Grazie alla vostra protesta, la faccenda MUOS è finalmente approdata in Parlamento proprio in questi giorni, ci daresti maggiori dettagli?

Finalmente, a seguito di decine di manifestazioni, incontri e dibattiti, in cui abbiamo denunciato l’insostenibilità socio-ambientale del MUOS e che la decisione di localizzarlo a Niscemi è stata presa bypassando del tutto il circuito parlamentare, l’11 settembre scorso una delegazione dei sindaci e dei Comitati No MUOS è stata ricevuta in audizione dalle due Camere.

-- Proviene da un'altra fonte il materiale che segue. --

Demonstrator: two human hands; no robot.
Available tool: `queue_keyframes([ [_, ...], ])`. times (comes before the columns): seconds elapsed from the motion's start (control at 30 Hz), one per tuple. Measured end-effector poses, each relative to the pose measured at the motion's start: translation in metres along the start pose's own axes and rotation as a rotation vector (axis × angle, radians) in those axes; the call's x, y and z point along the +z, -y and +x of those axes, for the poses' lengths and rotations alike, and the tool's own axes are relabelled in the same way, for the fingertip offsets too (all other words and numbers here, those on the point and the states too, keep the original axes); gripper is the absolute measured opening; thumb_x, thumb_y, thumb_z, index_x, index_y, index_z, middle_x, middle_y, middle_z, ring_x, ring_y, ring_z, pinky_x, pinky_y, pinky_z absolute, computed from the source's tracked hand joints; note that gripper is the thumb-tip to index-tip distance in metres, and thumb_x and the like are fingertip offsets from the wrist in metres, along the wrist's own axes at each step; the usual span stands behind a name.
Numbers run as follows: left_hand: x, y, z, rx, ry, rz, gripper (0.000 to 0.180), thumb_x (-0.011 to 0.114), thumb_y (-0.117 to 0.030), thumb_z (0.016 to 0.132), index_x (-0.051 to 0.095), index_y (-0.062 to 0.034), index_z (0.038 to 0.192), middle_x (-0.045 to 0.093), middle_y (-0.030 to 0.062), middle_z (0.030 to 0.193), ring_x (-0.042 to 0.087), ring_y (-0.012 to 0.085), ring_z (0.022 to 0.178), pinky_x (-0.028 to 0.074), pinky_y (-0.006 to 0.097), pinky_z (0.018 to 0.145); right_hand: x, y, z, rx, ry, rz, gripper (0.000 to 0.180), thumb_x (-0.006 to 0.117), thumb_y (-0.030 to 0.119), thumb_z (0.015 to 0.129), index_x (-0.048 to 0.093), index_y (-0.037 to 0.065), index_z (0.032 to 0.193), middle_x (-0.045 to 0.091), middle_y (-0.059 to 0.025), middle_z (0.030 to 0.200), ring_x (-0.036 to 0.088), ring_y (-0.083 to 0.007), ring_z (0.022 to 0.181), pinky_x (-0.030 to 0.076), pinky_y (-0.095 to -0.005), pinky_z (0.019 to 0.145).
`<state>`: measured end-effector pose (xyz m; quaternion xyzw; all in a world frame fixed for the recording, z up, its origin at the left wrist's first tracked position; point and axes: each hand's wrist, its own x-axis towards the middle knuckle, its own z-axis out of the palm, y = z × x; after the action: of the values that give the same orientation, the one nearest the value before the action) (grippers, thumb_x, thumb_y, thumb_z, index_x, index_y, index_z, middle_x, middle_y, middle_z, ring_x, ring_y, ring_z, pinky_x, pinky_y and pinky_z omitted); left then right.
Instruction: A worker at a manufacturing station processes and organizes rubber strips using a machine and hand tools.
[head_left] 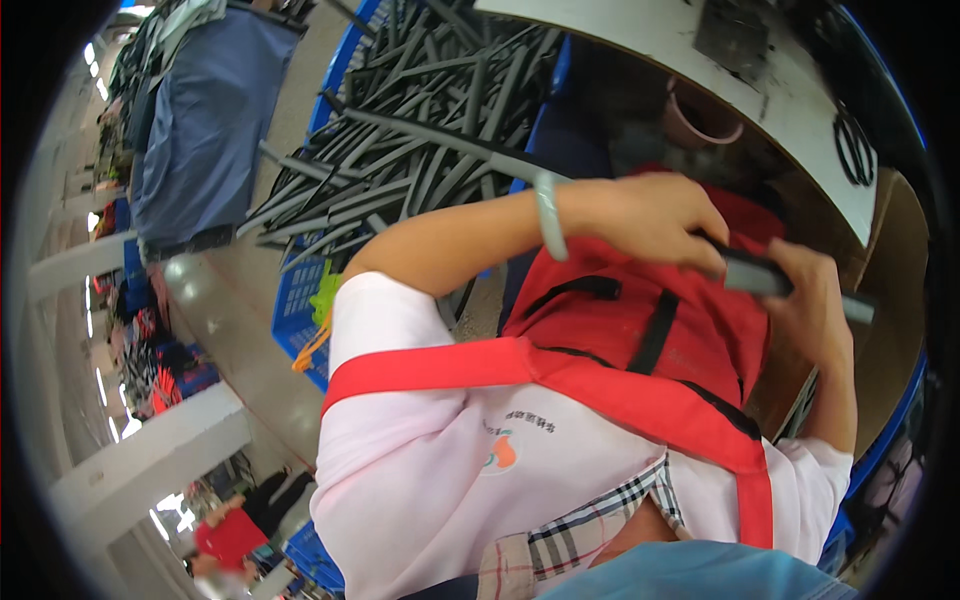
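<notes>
A grey and black strip (757, 275) is stretched between my two hands above my red apron (690, 340). My left hand (660, 222), with a pale green bangle (550, 215) at its wrist, closes its fingers round the strip's left part. Farther right, my right hand (808, 295) grips it, slightly blurred, and a short grey end sticks out past that hand. Behind my left forearm, a similar long strip (430, 132) reaches out of the basket. Whether it is the same piece as the held one, I cannot tell.
To the left stands a blue plastic basket (296, 300) heaped with grey and black strips (450, 80). A white table (640, 25) with a black coil (853, 150) lies ahead, a pink bucket (700, 118) under it. Cardboard (895, 290) stands at right. A person in red (235, 535) is far off at left.
</notes>
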<state>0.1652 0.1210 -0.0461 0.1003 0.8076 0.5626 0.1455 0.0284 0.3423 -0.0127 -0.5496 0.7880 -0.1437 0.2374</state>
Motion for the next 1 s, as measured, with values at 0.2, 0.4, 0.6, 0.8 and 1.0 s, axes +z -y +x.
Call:
queue_keyframes([
  [0.2, -0.026, 0.012, 0.005, -0.154, -0.072, 0.051, 0.032, 0.066, -0.027, 0.091, 0.068, 0.0027, 0.100, 0.063, 0.0061, 0.074, 0.056, 0.0100, 0.069, 0.047, 0.027, 0.066, 0.001, -0.011, 0.015, 0.042, -0.080, 0.058, 0.033, 0.069, 0.000, 0.065, 0.054, -0.003, 0.093, 0.057, -0.0239, 0.084, 0.054, -0.0450, 0.082, 0.046, -0.0411, 0.070],
  [0.4, 0.023, 0.021, 0.005, -0.093, -0.138, -0.350, 0.022, 0.067, -0.018, 0.088, 0.071, 0.0017, 0.097, 0.066, 0.0032, 0.072, 0.058, 0.0077, 0.066, 0.047, 0.025, 0.061, 0.004, -0.025, -0.007, 0.020, 0.058, 0.104, 0.034, 0.073, 0.003, 0.062, 0.053, -0.003, 0.090, 0.055, -0.0229, 0.080, 0.057, -0.0404, 0.075, 0.045, -0.0385, 0.067],
  [0.6, 0.036, -0.071, 0.029, 0.373, -0.160, -0.631, 0.019, 0.067, -0.015, 0.083, 0.073, 0.0017, 0.090, 0.068, 0.0123, 0.071, 0.064, 0.0138, 0.066, 0.049, 0.028, 0.062, -0.044, -0.003, -0.035, -0.206, 0.076, 0.429, 0.029, 0.076, 0.010, 0.057, 0.069, 0.002, 0.083, 0.064, -0.0103, 0.068, 0.066, -0.0176, 0.063, 0.048, -0.0283, 0.060],
  [0.8, 0.043, -0.066, 0.042, 0.345, -0.140, -0.571, 0.024, 0.063, -0.020, 0.087, 0.071, 0.0012, 0.092, 0.069, 0.0123, 0.071, 0.065, 0.0161, 0.064, 0.050, 0.030, 0.062, -0.048, -0.035, -0.061, -0.189, -0.063, 0.436, 0.029, 0.083, 0.019, 0.062, 0.067, 0.006, 0.083, 0.067, -0.0101, 0.075, 0.066, -0.0224, 0.068, 0.048, -0.0309, 0.061],
  [1.0, -0.073, 0.074, -0.007, 0.153, -0.872, 0.669, 0.036, 0.070, -0.034, 0.076, 0.073, -0.0106, 0.104, 0.070, 0.0152, 0.097, 0.067, 0.0314, 0.090, 0.053, 0.038, 0.082, -0.065, -0.077, -0.158, -0.362, -0.478, -0.211, 0.055, 0.075, 0.028, 0.075, 0.058, -0.004, 0.117, 0.065, -0.0172, 0.094, 0.064, -0.0313, 0.082, 0.049, -0.0402, 0.074],
])
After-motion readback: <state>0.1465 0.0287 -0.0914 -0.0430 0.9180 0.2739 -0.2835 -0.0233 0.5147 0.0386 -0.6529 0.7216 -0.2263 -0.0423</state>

Il primo incontro si è svolto davanti alla Commissione difesa della Camera dei deputati, mentre il secondo, sicuramente più proficuo, davanti al Comitato d’inchiesta sull’uranio impoverito del Senato della Repubblica. Tutti i membri di quest’organo si sono dichiarati d’accordo a convocare prima possibile il presidente della regione siciliana e il ministero della difesa per chiedere la moratoria del progetto d’installazione delle tre maxi-antenne radar del nuovo sistema militare Usa.

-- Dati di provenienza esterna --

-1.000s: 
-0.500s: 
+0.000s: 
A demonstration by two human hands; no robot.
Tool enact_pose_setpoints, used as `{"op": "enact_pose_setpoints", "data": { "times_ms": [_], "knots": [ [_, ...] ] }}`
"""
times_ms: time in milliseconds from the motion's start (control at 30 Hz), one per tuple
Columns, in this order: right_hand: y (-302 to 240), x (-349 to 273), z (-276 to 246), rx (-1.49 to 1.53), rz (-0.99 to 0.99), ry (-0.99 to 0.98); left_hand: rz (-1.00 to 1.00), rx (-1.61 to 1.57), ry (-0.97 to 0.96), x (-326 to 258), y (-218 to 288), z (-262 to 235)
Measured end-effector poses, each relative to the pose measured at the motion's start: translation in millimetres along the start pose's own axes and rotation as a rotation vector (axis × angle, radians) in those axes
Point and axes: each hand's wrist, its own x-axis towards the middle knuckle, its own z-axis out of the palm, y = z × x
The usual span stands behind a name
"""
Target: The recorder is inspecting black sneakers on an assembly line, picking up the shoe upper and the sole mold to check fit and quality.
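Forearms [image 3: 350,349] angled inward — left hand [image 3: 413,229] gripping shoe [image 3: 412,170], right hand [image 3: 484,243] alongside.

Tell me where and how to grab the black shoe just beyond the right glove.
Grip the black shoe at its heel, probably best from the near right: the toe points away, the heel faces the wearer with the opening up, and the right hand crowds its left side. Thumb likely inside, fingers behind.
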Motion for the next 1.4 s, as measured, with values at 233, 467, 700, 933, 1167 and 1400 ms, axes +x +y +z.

C’è da sperare in un miracoloso risveglio della politica italiana e in una ‘controffensiva’ al potere militare ed affaristico?

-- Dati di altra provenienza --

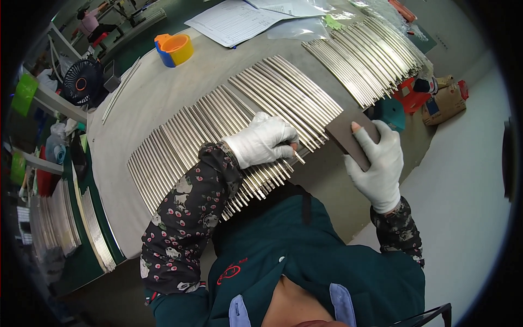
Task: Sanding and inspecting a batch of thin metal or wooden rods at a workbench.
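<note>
Fingers of left hand (263,141) pinching a thin silvery rod (298,157); right hand (376,163) clasping flat brown-grey pad (351,137)

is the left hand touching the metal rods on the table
Touching. The head view shows the gloved left hand resting on the row of metal rods, fingers pressed onto them.

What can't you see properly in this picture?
Head view only:
- Left hand: its palm and fingertips are hidden by its own glove back, so the grip on the metal rods is unclear.
- Brown flat piece: its lower part is covered by the right hand.
- Papers: cut off by the top edge.
- Person far back: too small.
</note>
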`<state>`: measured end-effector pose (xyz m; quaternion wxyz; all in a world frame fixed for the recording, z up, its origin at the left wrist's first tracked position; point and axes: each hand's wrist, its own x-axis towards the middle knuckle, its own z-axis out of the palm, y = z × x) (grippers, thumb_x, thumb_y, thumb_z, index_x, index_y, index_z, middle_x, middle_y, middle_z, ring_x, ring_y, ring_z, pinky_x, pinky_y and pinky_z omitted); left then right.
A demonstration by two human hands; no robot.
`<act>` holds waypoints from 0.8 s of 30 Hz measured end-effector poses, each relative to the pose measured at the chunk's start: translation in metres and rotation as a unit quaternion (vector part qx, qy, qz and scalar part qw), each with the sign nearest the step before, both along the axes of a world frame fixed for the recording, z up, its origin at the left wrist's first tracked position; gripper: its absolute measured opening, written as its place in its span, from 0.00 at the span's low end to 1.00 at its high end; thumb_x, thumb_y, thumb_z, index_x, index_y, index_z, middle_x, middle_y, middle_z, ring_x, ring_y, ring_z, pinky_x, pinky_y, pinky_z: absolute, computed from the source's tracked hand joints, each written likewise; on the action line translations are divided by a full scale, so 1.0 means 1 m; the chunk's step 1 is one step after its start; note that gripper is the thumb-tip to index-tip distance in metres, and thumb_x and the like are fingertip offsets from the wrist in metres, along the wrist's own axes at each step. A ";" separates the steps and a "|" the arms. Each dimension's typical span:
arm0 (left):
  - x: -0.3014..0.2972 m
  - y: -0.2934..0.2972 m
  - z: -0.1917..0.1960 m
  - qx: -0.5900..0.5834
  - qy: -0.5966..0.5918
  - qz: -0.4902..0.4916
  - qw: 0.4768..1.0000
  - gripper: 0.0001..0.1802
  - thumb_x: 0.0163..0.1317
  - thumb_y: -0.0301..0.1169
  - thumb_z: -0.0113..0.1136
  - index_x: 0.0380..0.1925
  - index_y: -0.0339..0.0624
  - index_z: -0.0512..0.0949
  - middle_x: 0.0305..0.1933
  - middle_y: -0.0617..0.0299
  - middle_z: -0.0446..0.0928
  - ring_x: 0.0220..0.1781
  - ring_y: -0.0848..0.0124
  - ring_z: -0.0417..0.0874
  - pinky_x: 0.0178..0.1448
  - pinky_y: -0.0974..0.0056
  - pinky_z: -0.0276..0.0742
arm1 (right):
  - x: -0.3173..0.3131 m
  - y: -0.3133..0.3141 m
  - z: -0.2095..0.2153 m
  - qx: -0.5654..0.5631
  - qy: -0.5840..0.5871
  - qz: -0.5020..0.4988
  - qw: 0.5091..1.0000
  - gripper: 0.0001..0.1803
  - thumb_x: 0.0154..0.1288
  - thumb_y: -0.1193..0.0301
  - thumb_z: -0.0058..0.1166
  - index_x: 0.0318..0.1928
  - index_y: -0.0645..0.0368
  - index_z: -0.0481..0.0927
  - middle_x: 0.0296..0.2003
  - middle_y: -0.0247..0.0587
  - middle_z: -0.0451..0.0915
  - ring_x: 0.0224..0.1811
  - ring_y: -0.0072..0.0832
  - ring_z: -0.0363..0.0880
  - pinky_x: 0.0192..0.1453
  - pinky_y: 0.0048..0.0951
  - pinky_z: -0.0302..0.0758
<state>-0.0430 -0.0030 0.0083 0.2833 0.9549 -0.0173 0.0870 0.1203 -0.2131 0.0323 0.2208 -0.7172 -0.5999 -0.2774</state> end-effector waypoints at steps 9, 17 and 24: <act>0.003 0.000 0.000 0.048 0.007 0.012 0.999 0.10 0.55 0.35 0.65 0.31 0.43 0.76 0.31 0.63 0.78 0.38 0.63 0.79 0.49 0.59 0.67 | -0.036 -0.004 -0.005 -0.113 0.048 0.178 0.976 0.32 0.38 0.62 0.67 0.50 0.48 0.78 0.48 0.50 0.71 0.39 0.41 0.74 0.42 0.37 0.74; 0.007 -0.001 -0.001 0.021 0.028 0.017 0.999 0.08 0.56 0.35 0.64 0.30 0.44 0.77 0.29 0.63 0.78 0.38 0.64 0.80 0.51 0.59 0.66 | -0.029 -0.002 -0.006 -0.098 0.060 0.159 0.981 0.31 0.38 0.62 0.68 0.50 0.45 0.79 0.48 0.50 0.72 0.40 0.42 0.74 0.43 0.38 0.74; 0.004 -0.006 0.004 0.159 -0.129 -0.002 0.979 0.11 0.44 0.32 0.68 0.27 0.45 0.77 0.27 0.63 0.76 0.35 0.62 0.78 0.38 0.58 0.73 | 0.011 -0.013 0.001 0.019 0.079 0.027 0.996 0.32 0.38 0.69 0.65 0.52 0.51 0.78 0.48 0.47 0.72 0.45 0.41 0.72 0.49 0.38 0.73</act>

Pur condividendo la soddisfazione di tutti i membri della delegazione No MUOS in trasferta a Roma credo che non ci si debba fare molte illusioni sulle reali volontà di fermare il progetto da parte di una classe politica da sempre asservita agli interessi geo-strategici Usa e Nato e del complesso militare-industriale transnazionale.

Da decenni la Sicilia è violentata dalla presenza di basi militari che oltre a nuocere alla salute distruggono l’ambiente e la biodiversità

Per questo bisognerà continuare a sviluppare azioni di lotta il più possibile partecipate e radicali, rafforzando la mobilitazione e l’auto-organizzazione dei comitati popolari di base in tutta la Sicilia. Credo che sarà fondamentale riuscire a legare i temi dell’opposizione alla guerra e alla militarizzazione a quelli della difesa dello stato sociale, del diritto all’istruzione e alla sanità per tutti i cittadini, contro l’ondata neoliberista e di dissoluzione della Costituzione che ha investito l’Italia a partire dalla fine degli anni ’80.

Della protesta pacifica contro i MUOS e dei Comitati NO MUOS non c’è molta risonanza su scala nazionale quasi si trattasse di una faccenda relegabile a livello regionale e locale, vogliamo ricordare cosa rischiano gli abitanti della zona colpita e perché deve essere considerata una problematica scottante riguardante l’intero paese?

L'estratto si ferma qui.